AIM OF THE TASK
List all lines of the data that include the string "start".

....................

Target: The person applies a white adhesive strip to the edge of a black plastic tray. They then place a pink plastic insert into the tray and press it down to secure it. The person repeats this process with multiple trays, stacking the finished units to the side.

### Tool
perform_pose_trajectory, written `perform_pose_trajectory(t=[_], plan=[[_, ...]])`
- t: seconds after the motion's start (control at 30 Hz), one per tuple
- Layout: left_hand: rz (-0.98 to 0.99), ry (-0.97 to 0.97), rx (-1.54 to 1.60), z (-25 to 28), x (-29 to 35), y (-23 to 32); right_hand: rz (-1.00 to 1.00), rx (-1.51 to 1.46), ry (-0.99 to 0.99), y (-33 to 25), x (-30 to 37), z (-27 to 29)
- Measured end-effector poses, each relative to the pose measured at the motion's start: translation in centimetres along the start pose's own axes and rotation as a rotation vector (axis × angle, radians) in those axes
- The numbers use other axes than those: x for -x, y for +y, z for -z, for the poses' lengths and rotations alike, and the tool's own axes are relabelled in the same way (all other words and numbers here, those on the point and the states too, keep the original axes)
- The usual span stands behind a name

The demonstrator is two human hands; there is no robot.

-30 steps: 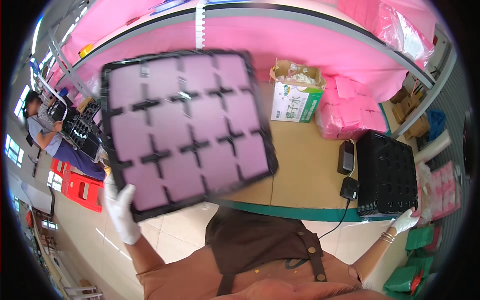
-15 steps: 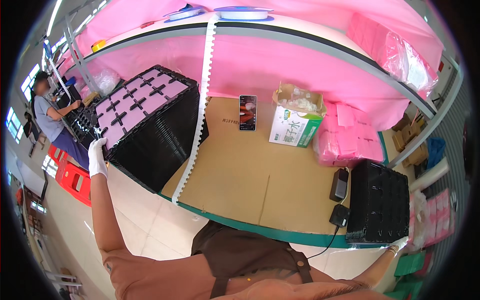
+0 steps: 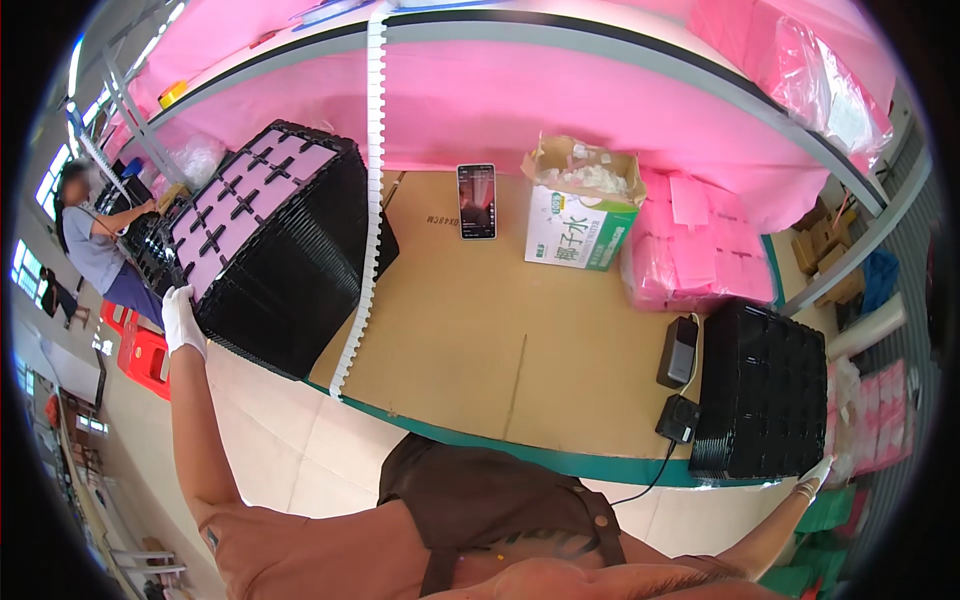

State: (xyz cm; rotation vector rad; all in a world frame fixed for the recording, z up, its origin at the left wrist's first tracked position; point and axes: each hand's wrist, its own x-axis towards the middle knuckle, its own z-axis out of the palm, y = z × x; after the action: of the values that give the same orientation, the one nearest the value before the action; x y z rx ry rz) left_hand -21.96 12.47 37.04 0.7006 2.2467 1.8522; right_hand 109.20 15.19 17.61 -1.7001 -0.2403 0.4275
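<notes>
Cardboard-topped bench [image 3: 470, 330], pink backdrop. L hand [image 3: 181, 318] grip closed on tray stack [image 3: 275, 245]; R hand [image 3: 815, 473] grip unclear, by black stack [image 3: 765, 390].

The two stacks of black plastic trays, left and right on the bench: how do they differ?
The left stack of black plastic trays is taller and its top tray holds pink sheets; the right stack of black plastic trays is lower and shows only dark, empty-looking pockets. The left stack overhangs the cardboard-covered bench at an angle; the right one sits squarely. The gloved left hand touches one, the right hand the other. Both are black and gridded.
</notes>
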Motion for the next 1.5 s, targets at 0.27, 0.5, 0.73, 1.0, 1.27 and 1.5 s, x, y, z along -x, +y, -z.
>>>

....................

TASK ANSWER
- t: seconds after the motion's start (control at 30 Hz), one per tuple
- Measured end-effector poses, each relative to the pose measured at the motion's start: translation in centimetres along the start pose's own axes and rotation as a rotation vector (axis × angle, radians) in those axes

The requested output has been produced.